Commands
PipeGen provides a comprehensive set of commands for creating, managing, and monitoring streaming data pipelines. Each command is designed to be intuitive and powerful.
Command Overview
Command | Purpose | Use Case |
---|---|---|
init | Create new pipeline project | Project scaffolding, AI generation |
run | Execute complete pipeline | Testing, load testing, production runs |
deploy | Start local development stack | Local development environment |
validate | Validate project structure | Pre-deployment checks |
check | Check AI provider setup | AI configuration validation |
clean | Clean up Docker resources | Free up system resources |
Quick Reference
Project Creation
bash
# Basic project
pipegen init my-pipeline
# AI-generated project
pipegen init fraud-detection --describe "Monitor transactions for fraud"
# Custom schema project
pipegen init ecommerce --input-schema ./events.avsc
# Schema + AI description (ground AI with your schema)

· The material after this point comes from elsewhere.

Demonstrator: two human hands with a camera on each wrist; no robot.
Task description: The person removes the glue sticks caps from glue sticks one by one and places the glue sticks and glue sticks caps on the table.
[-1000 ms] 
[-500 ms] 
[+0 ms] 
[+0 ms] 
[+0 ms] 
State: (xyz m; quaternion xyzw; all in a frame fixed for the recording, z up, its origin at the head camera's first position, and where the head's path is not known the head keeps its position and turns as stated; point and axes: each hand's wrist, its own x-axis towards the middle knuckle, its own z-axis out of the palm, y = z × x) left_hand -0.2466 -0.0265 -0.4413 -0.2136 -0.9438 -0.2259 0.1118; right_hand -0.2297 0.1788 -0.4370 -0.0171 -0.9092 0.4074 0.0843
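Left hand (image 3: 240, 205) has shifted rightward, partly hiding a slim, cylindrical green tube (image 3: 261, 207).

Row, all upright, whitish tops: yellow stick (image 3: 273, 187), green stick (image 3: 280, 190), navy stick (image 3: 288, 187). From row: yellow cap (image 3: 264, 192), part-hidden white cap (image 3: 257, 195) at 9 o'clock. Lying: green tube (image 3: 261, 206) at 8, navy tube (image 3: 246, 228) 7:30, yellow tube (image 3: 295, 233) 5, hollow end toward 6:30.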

pipegen init orders --input-schema ./schemas/input.avsc \
--describe "Join orders with customers, compute daily GMV and top-5 products"
Pipeline Execution
bash
# Basic run
pipegen run
# With traffic patterns
pipegen run --traffic-pattern "1m-2m:300%,4m-5m:200%"

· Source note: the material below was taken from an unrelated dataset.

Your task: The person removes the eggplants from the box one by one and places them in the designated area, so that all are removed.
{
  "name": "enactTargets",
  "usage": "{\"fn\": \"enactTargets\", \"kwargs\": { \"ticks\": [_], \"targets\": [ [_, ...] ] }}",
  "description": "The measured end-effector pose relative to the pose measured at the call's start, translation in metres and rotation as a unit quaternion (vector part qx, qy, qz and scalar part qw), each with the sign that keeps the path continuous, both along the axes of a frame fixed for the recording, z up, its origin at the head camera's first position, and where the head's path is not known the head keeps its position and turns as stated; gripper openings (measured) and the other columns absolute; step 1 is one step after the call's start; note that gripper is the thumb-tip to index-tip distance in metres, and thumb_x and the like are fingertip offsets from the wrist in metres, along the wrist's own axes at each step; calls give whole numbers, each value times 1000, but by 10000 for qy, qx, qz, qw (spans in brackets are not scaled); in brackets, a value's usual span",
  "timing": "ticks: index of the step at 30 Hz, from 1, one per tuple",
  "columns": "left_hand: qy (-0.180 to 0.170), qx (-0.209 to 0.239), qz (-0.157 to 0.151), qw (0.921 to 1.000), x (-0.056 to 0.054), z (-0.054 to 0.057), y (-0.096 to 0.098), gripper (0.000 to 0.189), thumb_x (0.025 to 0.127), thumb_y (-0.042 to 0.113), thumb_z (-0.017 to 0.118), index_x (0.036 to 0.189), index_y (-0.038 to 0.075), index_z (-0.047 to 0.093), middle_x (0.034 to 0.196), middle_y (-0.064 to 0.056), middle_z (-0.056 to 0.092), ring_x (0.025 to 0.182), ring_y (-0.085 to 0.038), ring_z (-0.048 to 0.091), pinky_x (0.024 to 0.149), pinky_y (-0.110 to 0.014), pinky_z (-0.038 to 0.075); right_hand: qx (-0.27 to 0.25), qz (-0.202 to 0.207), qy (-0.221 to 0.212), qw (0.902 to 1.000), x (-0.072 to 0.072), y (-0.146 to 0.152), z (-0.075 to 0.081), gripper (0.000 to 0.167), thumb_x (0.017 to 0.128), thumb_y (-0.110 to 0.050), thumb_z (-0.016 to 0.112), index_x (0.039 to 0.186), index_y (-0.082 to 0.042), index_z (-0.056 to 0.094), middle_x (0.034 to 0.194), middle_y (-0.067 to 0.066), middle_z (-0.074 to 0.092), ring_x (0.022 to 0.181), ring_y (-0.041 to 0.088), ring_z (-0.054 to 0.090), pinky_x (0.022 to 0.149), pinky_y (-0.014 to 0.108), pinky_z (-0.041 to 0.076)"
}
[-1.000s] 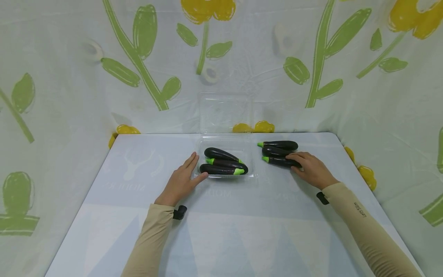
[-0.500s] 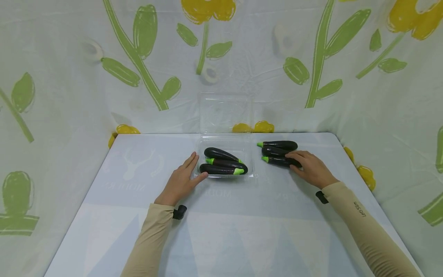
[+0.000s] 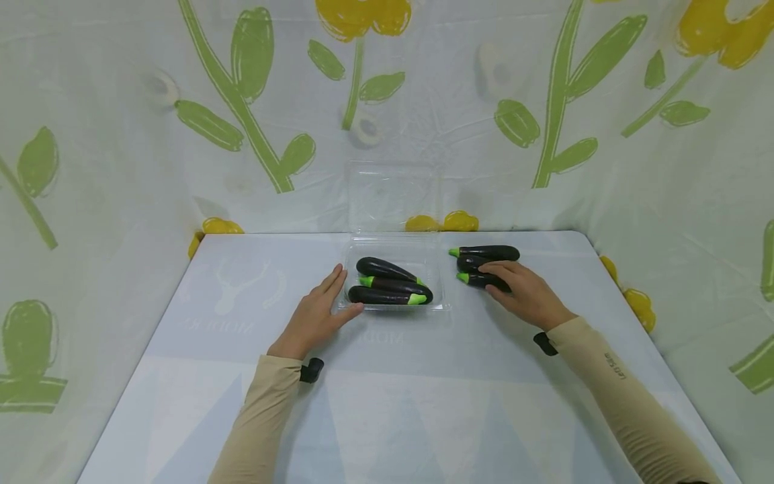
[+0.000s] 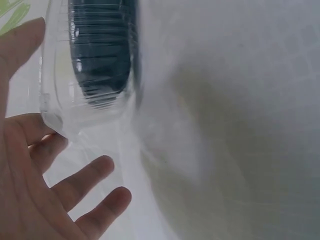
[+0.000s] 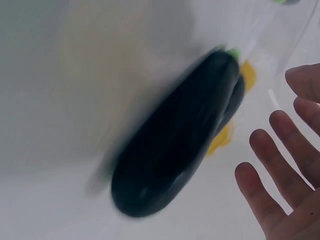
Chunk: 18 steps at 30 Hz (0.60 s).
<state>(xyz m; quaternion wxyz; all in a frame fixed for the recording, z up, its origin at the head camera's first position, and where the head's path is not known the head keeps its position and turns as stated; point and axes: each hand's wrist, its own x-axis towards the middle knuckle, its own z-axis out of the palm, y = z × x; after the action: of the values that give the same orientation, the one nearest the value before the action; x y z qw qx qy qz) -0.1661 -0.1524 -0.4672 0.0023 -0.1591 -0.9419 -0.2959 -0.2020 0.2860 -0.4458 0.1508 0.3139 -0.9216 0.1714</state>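
Observation:
A clear plastic clamshell box (image 3: 437, 296) stands at the back middle of the table, its lid (image 3: 393, 195) raised. Inside lie three dark eggplants with green stem ends, the front one (image 3: 381, 296) nearest me. My left hand (image 3: 314, 316) rests its thumb and fingers at the box's left front corner; in the left wrist view the other fingers (image 4: 82, 182) spread away from it. To the right, three more eggplants lie side by side. My right hand (image 3: 526, 294) is over the front eggplant (image 3: 480, 279), hiding its thick end. In the right wrist view, its fingers (image 5: 270, 155) are extended, apart from an eggplant (image 5: 175, 140).
The white table (image 3: 387, 403) ends at a back edge just behind the box and eggplants. A flower-printed curtain (image 3: 423, 101) hangs behind and at both sides. Each wrist carries a small black camera.
My right hand has shifted left along the front loose eggplant and covers more of it. The left hand, the box and the eggplants stay in place.

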Motion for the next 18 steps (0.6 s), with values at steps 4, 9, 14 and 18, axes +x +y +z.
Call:
{"fn": "enactTargets", "kwargs": {
  "ticks": [4,9,14,18],
  "targets": [
    [47,21,-36,10000,1,-1,-1,92,95,64,58,162,10,24,169,-2,15,151,-30,26,119,-52,29,-177,146,-82,9997,3,-17,0,45,90,-11,79,133,-11,64,134,9,61,124,28,58,99,48,51],
    [76,-41,-36,10000,1,-1,-3,92,95,66,57,162,11,24,169,-1,16,151,-29,27,119,-51,29,-231,200,-307,9991,6,-40,2,45,94,-16,75,137,-14,61,138,7,60,128,25,55,101,46,51],
    [52,-57,-42,10000,1,-1,-4,92,95,66,57,162,11,26,168,-2,18,150,-30,29,119,-51,30,-330,400,-412,9978,9,-60,2,42,98,-20,70,138,-16,61,138,4,60,129,23,55,104,45,49],
    [2,-103,-7,9999,1,0,-4,92,95,66,57,162,12,25,168,-2,18,149,-31,30,118,-51,31,-428,560,-441,9965,10,-75,2,37,102,-25,64,139,-17,61,137,1,61,127,21,56,106,45,47]
  ]
}}
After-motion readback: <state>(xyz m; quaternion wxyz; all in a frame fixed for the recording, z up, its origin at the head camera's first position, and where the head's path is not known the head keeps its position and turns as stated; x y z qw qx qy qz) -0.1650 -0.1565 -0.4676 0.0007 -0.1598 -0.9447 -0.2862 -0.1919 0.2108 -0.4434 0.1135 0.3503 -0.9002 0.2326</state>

# With automatic HTML report generation
pipegen run --reports-dir ./my-reports
# Smart consumer stopping (stops after expected messages)

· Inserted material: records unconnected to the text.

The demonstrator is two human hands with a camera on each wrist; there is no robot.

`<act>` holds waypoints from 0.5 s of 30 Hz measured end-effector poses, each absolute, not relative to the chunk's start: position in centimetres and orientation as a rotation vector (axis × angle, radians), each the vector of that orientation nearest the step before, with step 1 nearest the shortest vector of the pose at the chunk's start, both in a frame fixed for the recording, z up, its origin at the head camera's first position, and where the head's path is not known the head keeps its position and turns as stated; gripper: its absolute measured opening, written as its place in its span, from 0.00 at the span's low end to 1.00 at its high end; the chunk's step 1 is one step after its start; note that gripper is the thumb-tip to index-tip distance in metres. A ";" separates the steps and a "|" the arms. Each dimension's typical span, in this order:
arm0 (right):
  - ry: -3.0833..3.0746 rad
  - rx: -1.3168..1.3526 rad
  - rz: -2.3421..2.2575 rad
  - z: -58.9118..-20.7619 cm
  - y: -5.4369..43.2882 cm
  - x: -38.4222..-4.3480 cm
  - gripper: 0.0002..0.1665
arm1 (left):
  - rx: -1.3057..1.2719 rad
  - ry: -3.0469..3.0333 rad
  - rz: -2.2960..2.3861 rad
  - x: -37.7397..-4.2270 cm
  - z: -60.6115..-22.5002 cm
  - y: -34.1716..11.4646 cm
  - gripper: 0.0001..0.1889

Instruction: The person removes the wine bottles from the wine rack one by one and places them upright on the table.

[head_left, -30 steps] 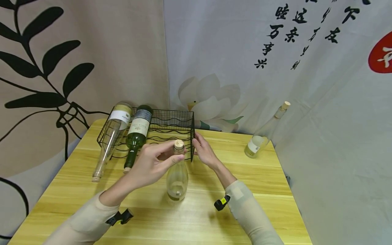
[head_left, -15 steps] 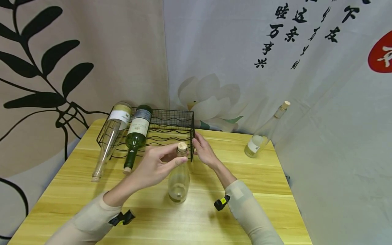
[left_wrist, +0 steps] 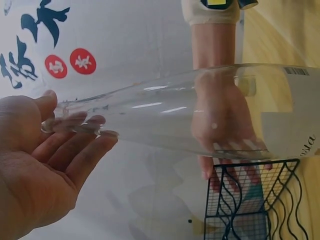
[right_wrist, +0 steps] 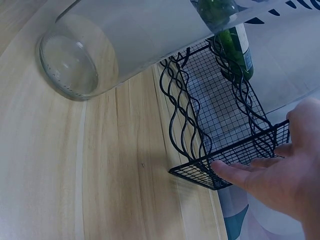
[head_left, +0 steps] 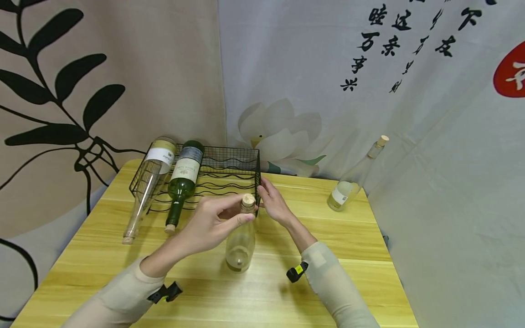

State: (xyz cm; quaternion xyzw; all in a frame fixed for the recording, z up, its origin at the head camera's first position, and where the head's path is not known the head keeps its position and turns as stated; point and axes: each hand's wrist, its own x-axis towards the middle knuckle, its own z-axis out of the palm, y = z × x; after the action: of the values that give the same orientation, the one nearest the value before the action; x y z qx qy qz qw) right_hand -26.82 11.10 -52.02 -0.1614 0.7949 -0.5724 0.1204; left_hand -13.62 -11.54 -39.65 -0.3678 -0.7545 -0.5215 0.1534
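Pinched at the neck by my left hand (head_left: 217, 223), a clear glass bottle (head_left: 239, 250) with a cork (head_left: 248, 199) stands nearly upright in the head view. The left wrist view shows thumb and fingers around its neck and a white label (left_wrist: 292, 130) near its base. A black wire wine rack (head_left: 231, 159) lies behind it. My right hand (head_left: 276, 207) rests against the rack's right end, its fingers fairly straight along the mesh (right_wrist: 235, 157). In the rack lie a clear bottle with a white label (head_left: 161, 155) and a green wine bottle (head_left: 186, 171), corks toward me.
Another corked clear bottle (head_left: 342, 193) stands at the table's back right corner. The wooden table (head_left: 328, 291) reaches a cloth backdrop (head_left: 295, 68) with printed leaves, a flower and characters, which hangs behind and along the right side.
My left hand has shifted slightly right and toward me with the bottle, its corked top moving more than its base. The right hand and the rack have stayed in place.
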 end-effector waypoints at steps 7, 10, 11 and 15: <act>2.312 -0.463 -1.680 -52.0 11.1 -26.8 0.39 | -1.045 -2.192 -1.507 -13.5 -39.7 -11.6 0.21; 2.310 -0.463 -1.681 -52.1 11.1 -26.9 0.39 | -1.024 -2.224 -1.508 -13.4 -39.7 -11.6 0.21; 2.313 -0.464 -1.679 -52.1 11.1 -26.9 0.39 | -1.015 -2.236 -1.506 -13.4 -39.6 -11.6 0.20; 2.324 -0.469 -1.668 -52.1 11.1 -26.9 0.39 | -0.983 -2.279 -1.510 -13.3 -39.5 -11.6 0.20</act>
State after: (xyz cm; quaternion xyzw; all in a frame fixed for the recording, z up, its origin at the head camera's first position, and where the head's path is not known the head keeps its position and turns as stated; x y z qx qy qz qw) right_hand -26.86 11.10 -52.08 -0.1606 0.7958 -0.5711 0.1211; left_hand -13.34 -11.55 -39.49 -0.3361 -0.7789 -0.5162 0.1180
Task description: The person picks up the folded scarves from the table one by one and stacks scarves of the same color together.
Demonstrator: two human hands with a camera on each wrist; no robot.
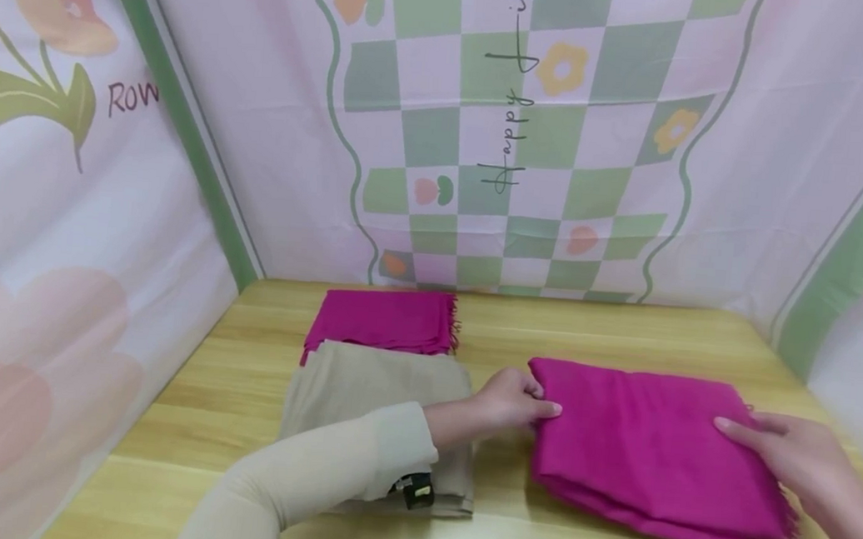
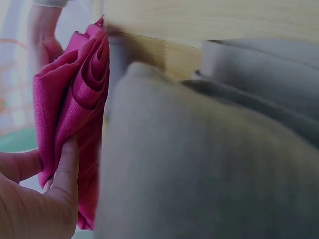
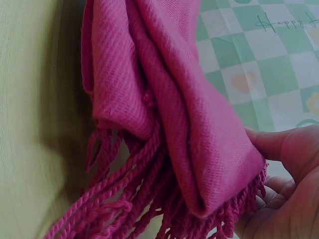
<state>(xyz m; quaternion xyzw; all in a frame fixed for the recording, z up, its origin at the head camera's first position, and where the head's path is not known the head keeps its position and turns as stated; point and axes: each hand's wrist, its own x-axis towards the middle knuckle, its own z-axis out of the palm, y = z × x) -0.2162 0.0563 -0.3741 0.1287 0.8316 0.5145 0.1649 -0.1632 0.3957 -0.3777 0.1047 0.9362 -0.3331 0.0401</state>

pipegen run --expected-messages 1000 --duration 5m
# Separate producer and overall timeouts
pipegen run --duration 2m --timeout 10m
# Dry run (preview only)
pipegen run --dry-run
Development Environment
bash
# Deploy local stack
pipegen deploy
# Deploy with custom timeout
pipegen deploy --startup-timeout 3m
# Clean deploy (remove existing containers)
pipegen deploy --clean
Monitoring & Validation
bash
# Standalone dashboard
pipegen dashboard --standalone
# Validate project
pipegen validate --check-connectivity
# Check AI setup
pipegen check
Cleaning Up
bash
# Basic cleanup
pipegen clean
# Cleanup with volume removal
pipegen clean --volumes
# Force cleanup without prompt
pipegen clean --force
Global Flags
These flags are available for all commands:
Flag | Default | Description |
---|---|---|
--bootstrap-servers | localhost:9093 | Kafka bootstrap servers |
--flink-url | http://localhost:8081 | Flink Job Manager URL |
--schema-registry-url | http://localhost:8082 | Schema Registry URL |
--config | $HOME/.pipegen.yaml | Configuration file path |
--local-mode | true | Use local development mode |
Examples with Global Flags
bash
# Connect to cloud Kafka cluster
pipegen run --bootstrap-servers "pkc-4nym6.us-east-1.aws.confluent.cloud:9092"
# Use custom Flink cluster
pipegen run --flink-url "https://my-flink.company.com:8081"
# Use custom config file
pipegen --config ./my-config.yaml run
Environment Variables
You can also set configuration using environment variables:
bash
export PIPEGEN_BOOTSTRAP_SERVERS="localhost:9093"
export PIPEGEN_FLINK_URL="http://localhost:8081"
export PIPEGEN_SCHEMA_REGISTRY_URL="http://localhost:8082"
# For AI features
export PIPEGEN_OLLAMA_MODEL="llama3.1"
export PIPEGEN_OPENAI_API_KEY="your-key"
Common Workflows
🚀 New Project Workflow
bash
# 1. Create project
pipegen init my-analytics --describe "User behavior analytics"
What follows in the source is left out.